Throat cancer refers to cancerous tumors that develop in your throat (pharynx), voice box (larynx), or tonsils. Your throat is a five-inch-long muscular tube that begins behind your nose and ends in your neck above the esophagus. Your voice box sits just below your throat, and is made of cartilage and contains the vocal cords that vibrate when you talk. Tonsil cancer affects the tonsils, which are located in the back of your throat. Throat cancer can also affect the piece of cartilage (epiglottis) that acts as a lid for your windpipe. Most throat cancers are squamous cell carcinomas, which is a type of cancer that begins in thin, flat cells that look like fish scales.

According to the American Cancer Society, approximately 40,000 people are diagnosed with throat cancer each year. At Mount Sinai, the Head and Neck Institute surgeons have been at the forefront of throat cancer treatment for all types and stages. They have pioneered minimally invasive surgical techniques and conduct vast research to continuously improve patient outcomes. These efforts have led to Mount Sinai besting national averages in throat cancer outcomes and patients’ quality of life.

Types of Throat Cancer

Throat cancer can develop in the following regions of the throat:

  • Nasopharynx: Nasopharyngeal carcinomas, which are rare in the United States, begin in the epithelial cells and affect the area behind the nose. Other cancers occurring in the nasopharynx include lymphoma (cancer of the immune cells) and adenocarcinoma (cancer of the minor salivary glands).
  • Oropharynx. This middle region extends from the back of your mouth to your throat, and includes all of your soft palate, the tonsil region, and the farthest reaches of your tongue, extending down toward your voice box. Cancers of the oropharynx usually begin in the tonsil, soft palate, or tongue base. Malignant tumors usually begin in the lining and are called squamous cell carcinoma. However, these tumors can also arise in the white blood cells (lymphoma) or glandular cells (adenocarcinoma).
  • Hypopharynx. The hypopharynx is located in the lower region of the throat, near the entrance to your esophagus and behind voice box. Hypopharynx cancers are most likely squamous cell cancer. Because of their close proximity to the larynx (voice box), the treatment for hypopharyngeal and laryngeal cancers is virtually identical.

Symptoms of Throat Cancer

Early signs and symptoms of pharynx cancer include the following:

  • Development of asymmetrical tonsils
  • Pain, such as a persistent sore throat or pain that shoots to one ear
  • Difficulty or pain with swallowing
  • A muffled quality to the voice
  • A lump in the neck

Risk Factors for Throat Cancer

Risk factors for pharynx cancer differ, depending on which section of is affected. Risk factors for nasopharyngeal carcinoma include the following:

  • Male gender: Nasopharyngeal carcinoma is more common in males than females.
  • Race: Most commonly Chinese Americans, followed by other Asian-American groups, African Americans, Hispanics/Latinos, and whites.
  • Diet: People living in areas where nasopharyngeal carcinoma is common, such as Asia, North Africa, and the Arctic, typically eat diets very high in salt-cured fish and meat. Indeed, the rate of nasopharyngeal cancer is dropping in southeast China as people begin eating a more Westernized diet.
  • Evidence of the Epstein-Barr virus: Almost all nasopharyngeal cancer cells contain parts of the Epstein-Barr virus (EBV), and most people with nasopharyngeal cancer have evidence of this virus in their blood. But the link between EBV infection and nasopharyngeal carcinoma is complex and not yet completely understood. EBV infection alone is not enough to cause nasopharyngeal carcinoma, since infection with this virus is very common, and nasopharyngeal cancer is rare. Other factors, such as your genes, may affect how your body deals with EBV.

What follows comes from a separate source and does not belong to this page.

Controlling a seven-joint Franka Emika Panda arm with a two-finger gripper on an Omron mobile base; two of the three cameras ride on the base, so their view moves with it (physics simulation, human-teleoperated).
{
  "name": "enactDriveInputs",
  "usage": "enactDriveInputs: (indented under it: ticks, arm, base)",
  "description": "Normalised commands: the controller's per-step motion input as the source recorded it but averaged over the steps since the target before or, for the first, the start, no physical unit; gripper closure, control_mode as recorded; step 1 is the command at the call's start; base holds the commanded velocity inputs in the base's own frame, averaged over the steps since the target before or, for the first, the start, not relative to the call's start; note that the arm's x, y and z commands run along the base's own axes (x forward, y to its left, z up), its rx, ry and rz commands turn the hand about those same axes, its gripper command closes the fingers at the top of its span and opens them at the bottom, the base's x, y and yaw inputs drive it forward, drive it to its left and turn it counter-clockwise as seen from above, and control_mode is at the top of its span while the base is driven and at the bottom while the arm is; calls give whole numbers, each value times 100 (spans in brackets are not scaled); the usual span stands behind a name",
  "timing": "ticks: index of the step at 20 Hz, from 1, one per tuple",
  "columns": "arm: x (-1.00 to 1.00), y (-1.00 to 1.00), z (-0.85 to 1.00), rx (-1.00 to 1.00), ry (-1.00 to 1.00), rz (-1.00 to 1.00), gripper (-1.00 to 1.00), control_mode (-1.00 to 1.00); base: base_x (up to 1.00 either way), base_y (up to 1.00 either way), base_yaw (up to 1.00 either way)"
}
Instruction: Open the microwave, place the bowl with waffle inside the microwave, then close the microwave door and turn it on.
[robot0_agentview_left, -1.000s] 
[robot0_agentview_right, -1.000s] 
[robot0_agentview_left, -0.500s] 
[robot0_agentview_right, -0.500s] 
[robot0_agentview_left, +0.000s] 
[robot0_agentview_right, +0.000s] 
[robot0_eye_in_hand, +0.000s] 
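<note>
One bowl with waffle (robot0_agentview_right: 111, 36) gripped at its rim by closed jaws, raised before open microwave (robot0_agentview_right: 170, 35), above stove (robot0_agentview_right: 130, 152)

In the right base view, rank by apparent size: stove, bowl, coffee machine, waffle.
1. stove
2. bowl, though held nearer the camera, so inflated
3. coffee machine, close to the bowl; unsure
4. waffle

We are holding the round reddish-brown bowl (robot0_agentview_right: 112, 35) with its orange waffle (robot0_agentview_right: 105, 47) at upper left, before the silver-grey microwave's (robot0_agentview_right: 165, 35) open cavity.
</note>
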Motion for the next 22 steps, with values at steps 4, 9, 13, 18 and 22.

Risk factors for oropharyngeal cancer (see the Oral Cancer section) usually arise in individuals between the ages of 45-70 who have abused tobacco and alcohol. The human papillomavirus (HPV) has been found in approximately 80% of these tumors and probably plays a role in cancer development. This virus is transmitted through sexual contact.

Risk factors for hypopharyngeal cancers are most often associated with tobacco and alcohol use, especially in combination.